A Batalha Entre PT e PL para o Governo do Estado em 2026
Com o olhar voltado para a sucessão do governador Eduardo Leite (PSD), PT e PL estão se esforçando para polarizar a eleição no Rio Grande do Sul, criando palanques que se posicionam como “pró” e “anti-MST” para o pleito de 2026. O Partido dos Trabalhadores, liderado pelo presidente Luiz Inácio Lula da Silva, lançou no final do ano passado a pré-candidatura de Edegar Pretto (PT), que é filho de um dos fundadores do Movimento dos Trabalhadores Rurais Sem Terra (MST). Em contrapartida, a ala do ex-presidente Jair Bolsonaro está montando uma chapa sob a liderança do deputado federal Luciano Zucco (PL-RS), o qual presidiu a CPI do MST em 2023 e utilizou aquela comissão para criticar o movimento.
Essa movimentação política se destaca em meio à dificuldade de Eduardo Leite em encontrar um sucessor. Embora o governador esteja inclinado a apoiar o vice-governador Gabriel Souza (MDB), ele observa com atenção as movimentações de aliados de outros partidos, como PDT e PSDB, que também demonstram interesse em entrar na disputa pelo governo.
Intenções de Voto e Alianças Políticas
Uma pesquisa da Quaest, divulgada em agosto de 2023, revelou que Zucco estava tecnicamente empatado na liderança das intenções de voto com a ex-deputada Juliana Brizola (PDT). A ex-deputada teve apoio de Leite na eleição para a prefeitura de Porto Alegre em 2024. Como pré-candidata ao governo, Juliana foi sondada por membros do PT para formar uma aliança em 2026, porém as conversas não avançaram devido a divergências sobre quem seria o cabeça de chapa.
Edegar, indicado pelo PT, figurava com 11% nas intenções de voto, cerca de dez pontos atrás de Juliana e Zucco. Contudo, seu desempenho na eleição de 2022, onde quase superou Eduardo Leite no segundo turno contra Onyx Lorenzoni (PP-RS), que acabou sendo derrotado, conta a seu favor.
Desde 2023, Edegar está à frente da Companhia Nacional de Abastecimento (Conab) no governo Lula, uma nomeação vista como uma vitória do MST no início da gestão. Seu pai, o ex-deputado Adão Pretto, que faleceu em 2009, foi uma liderança importante do movimento no Sul do Brasil.
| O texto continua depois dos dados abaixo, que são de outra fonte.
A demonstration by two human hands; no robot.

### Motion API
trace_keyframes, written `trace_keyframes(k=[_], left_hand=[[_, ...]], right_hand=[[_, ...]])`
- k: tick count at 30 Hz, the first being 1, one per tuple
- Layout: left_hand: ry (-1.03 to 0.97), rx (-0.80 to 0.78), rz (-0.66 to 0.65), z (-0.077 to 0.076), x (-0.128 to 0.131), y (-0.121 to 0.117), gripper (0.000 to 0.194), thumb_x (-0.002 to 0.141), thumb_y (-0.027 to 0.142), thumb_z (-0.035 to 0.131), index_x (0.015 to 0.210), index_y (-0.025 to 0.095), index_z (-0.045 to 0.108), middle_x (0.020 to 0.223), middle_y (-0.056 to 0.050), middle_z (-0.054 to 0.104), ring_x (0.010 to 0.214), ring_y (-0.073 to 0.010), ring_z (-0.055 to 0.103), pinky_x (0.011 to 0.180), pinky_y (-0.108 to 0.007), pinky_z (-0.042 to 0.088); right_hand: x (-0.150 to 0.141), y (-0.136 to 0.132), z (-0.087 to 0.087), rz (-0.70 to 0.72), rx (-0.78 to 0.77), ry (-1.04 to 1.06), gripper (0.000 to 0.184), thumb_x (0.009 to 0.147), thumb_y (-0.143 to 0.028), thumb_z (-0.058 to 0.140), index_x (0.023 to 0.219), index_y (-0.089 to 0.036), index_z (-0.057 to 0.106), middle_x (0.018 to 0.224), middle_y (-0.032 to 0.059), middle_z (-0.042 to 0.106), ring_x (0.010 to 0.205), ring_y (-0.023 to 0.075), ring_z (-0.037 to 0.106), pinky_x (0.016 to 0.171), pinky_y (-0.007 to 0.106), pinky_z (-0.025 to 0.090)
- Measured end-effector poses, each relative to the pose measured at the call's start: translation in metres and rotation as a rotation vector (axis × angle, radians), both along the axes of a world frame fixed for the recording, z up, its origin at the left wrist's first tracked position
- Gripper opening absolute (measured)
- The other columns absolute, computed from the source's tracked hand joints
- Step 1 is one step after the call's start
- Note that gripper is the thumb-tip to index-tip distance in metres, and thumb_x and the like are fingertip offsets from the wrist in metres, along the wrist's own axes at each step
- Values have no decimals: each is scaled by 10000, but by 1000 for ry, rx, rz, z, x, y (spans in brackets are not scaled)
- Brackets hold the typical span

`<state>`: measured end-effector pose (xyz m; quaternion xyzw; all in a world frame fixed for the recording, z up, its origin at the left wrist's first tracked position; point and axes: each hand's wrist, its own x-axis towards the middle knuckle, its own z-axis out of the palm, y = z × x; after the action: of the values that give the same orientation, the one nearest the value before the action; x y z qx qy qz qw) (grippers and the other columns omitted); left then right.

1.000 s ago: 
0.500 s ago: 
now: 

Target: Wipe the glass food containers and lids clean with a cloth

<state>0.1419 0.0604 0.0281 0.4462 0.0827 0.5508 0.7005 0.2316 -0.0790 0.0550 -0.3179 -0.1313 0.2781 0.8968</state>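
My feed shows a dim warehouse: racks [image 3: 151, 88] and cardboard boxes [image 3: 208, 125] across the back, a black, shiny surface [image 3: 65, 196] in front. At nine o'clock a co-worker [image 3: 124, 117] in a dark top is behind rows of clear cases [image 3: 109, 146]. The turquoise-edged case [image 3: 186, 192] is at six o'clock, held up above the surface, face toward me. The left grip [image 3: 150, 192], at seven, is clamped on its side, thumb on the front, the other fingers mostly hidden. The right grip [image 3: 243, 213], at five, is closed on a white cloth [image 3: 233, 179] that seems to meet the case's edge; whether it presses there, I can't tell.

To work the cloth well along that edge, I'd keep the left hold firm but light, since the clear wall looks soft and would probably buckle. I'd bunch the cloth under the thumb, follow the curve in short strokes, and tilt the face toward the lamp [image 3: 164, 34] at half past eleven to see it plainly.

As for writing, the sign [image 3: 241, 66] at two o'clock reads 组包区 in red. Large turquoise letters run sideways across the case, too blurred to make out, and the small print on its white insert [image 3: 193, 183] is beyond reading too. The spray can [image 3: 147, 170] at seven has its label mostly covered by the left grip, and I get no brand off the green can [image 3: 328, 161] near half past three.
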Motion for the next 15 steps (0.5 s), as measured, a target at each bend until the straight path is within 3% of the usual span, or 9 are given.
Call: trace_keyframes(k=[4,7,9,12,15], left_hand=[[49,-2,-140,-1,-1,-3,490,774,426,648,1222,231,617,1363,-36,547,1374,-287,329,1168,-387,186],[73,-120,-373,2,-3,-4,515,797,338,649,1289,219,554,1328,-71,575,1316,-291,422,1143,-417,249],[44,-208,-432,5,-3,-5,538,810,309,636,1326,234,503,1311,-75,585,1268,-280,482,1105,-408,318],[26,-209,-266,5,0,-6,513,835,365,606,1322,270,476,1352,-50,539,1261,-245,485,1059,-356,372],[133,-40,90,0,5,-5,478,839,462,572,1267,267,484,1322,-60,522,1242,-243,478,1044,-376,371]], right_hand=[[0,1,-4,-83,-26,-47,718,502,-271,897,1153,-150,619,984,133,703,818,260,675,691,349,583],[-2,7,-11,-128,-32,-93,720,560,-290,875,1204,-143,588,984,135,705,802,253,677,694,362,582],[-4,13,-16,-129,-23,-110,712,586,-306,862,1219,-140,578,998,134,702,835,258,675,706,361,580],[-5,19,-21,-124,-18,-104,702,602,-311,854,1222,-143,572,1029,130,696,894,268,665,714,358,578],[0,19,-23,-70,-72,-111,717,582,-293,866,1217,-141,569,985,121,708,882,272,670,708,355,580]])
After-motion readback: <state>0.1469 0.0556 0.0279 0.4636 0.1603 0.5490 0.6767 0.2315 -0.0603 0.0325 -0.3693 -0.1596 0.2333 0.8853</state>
Preocupações e Estrategistas do PT
Reservadamente, integrantes do PT expressaram preocupação com a escolha de Edegar, alegando que a associação ao MST pode gerar mais resistências do que vantagens eleitorais no estado. No entanto, o presidente da Conab defende sua posição, afirmando ter o aval de Lula e que possui “resultados concretos” para apresentar aos produtores rurais: “Tenho muito orgulho da minha origem, mas, na Conab, procurei sempre mostrar que sabemos sentar à mesa para dialogar, respeitando as diferenças e trabalhando pelo bem do Brasil”.
O PT também anunciou sua chapa ao Senado, com os pré-candidatos Paulo Pimenta (PT-RS) e a ex-deputada Manuela D’Ávila, recém-filiada ao PSOL.
Ambições do PL e Aposta em uma Chapa Anti-MST
O PL, por sua vez, definiu dois candidatos ao Senado para a chapa de Zucco: os deputados federais Ubiratan Sanderson (PL) e Marcel Van Hattem (Novo). Zucco ganhou destaque em 2023 ao presidir a CPI do MST na Câmara, instaurada para investigar o movimento após as polêmicas ações do “abril vermelho” no primeiro ano do governo Lula.
De acordo com Sanderson, a chapa do PL ao governo possui uma vantagem em uma disputa contra o PT, devido à sua ligação com a agenda anti-MST: “Há uma aversão popular às campanhas de invasão e destruição de propriedades promovidas por movimentos como o MST. Bandeiras em defesa do direito de propriedade e contra invasões de terras estarão em alta”.
Enquanto isso, o atual governador Eduardo Leite tenta reunir sua base em torno da candidatura do vice, que registrava apenas 5% nas intenções de voto em agosto. Gabriel Souza, um nome de confiança de Leite, enfrenta o desafio de atrair eleitorado que atualmente demonstra preferência por Juliana Brizola, que possui 26% de apoio entre aqueles que avaliam positivamente a gestão do governador.
A ex-prefeita de Pelotas, Paula Mascarenhas (PSDB), também se posicionou como pré-candidata ao governo, considerando a possibilidade de transitar para o PSD, seguindo os passos de Leite.